Pressure is building across Bitcoin treasury firms

Fold is not alone in feeling balance-sheet strain. Analysts have flagged thin cash runways at larger Bitcoin holders, and the broader crypto lending market has contracted sharply from its peak. Companies that loaded up on Bitcoin during stronger markets are now managing those positions through a downturn, and debt is the first thing that gets addressed when prices fall.

The pattern is consistent: leverage that looked cheap in a rising market becomes the binding constraint when the market turns. A repaid loan today is one fewer forced seller tomorrow, which is part of why de-leveraging stories tend to cluster near local lows.
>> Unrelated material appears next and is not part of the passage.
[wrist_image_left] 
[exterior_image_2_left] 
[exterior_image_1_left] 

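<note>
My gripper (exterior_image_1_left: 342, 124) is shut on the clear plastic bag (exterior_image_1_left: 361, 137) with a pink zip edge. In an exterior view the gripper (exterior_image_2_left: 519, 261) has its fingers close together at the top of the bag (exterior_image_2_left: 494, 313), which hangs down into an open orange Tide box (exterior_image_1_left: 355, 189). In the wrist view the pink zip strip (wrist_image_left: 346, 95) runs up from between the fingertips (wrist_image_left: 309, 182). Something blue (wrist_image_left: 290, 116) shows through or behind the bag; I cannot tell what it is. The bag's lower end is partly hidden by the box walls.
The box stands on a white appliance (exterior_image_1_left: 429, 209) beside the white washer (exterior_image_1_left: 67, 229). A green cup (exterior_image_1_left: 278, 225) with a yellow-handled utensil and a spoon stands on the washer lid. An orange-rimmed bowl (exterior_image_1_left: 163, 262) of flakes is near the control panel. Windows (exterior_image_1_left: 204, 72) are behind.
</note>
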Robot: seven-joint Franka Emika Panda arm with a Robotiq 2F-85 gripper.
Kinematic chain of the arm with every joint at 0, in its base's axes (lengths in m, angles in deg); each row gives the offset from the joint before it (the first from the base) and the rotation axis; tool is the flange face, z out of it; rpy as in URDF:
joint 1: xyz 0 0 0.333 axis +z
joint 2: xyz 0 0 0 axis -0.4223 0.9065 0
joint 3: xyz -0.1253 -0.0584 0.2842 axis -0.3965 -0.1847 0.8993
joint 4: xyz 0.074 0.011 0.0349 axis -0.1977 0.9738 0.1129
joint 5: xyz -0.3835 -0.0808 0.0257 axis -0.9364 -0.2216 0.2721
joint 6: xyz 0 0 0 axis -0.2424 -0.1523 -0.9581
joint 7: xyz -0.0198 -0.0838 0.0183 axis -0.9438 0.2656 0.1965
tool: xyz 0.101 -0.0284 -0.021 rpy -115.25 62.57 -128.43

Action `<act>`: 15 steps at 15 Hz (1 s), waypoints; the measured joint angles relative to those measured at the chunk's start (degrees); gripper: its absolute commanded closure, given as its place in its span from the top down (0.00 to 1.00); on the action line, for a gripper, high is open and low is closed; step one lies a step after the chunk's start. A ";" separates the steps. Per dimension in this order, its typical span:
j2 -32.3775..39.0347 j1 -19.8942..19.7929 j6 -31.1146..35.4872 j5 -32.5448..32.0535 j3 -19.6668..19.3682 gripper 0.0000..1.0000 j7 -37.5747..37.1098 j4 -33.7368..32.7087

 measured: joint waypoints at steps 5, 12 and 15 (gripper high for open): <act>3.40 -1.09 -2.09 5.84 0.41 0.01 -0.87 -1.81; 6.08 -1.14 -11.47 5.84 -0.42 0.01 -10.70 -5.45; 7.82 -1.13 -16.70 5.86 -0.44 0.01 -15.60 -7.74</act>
Card users carry the same custodial question

Fold runs a Bitcoin rewards debit card, paying users Bitcoin cashback on everyday spending. That makes its balance-sheet health relevant to people who actually use the card, not just its investors.

A card program backed by a company under financial stress is a reminder that custodial reward cards carry counterparty risk. When you earn rewards into a balance held by the issuer, the safety of those rewards depends on the issuer staying solvent. The collapses of past custodial platforms showed how quickly user balances can be frozen when a company runs into trouble. There is no indication that Fold's card or customer funds are affected by this debt repayment, and clearing a loan is a step toward stability rather than away from it. The broader lesson holds regardless: rewards parked with a third party are only as safe as that third party's balance sheet.

That is also the case for spending from your own wallet instead of a custodial balance. Self-custody cards remove the issuer-insolvency question because the funds never sit on the company's books. The trade-off is usually fewer rewards and more responsibility on the user, which is the choice every cardholder weighs.

Overview

Fold Holdings sold 633.8 BTC to repay $20 million in Bitcoin-backed debt, leaving it with 192.2 BTC, down from about 826 BTC. The company chose to clear its loan during a period of extreme fear, with Bitcoin near $62,883 on June 11, 2026, trading long-term Bitcoin upside for a cleaner balance sheet. The move fits a wider pattern of Bitcoin treasury companies de-leveraging in a weak market, and it underlines the counterparty risk built into custodial rewards-card programs.

DisclaimerThis article is provided for informational purposes only and does not constitute financial advice. All fee, limit, and reward data is based on issuer-published documentation as of the date of verification.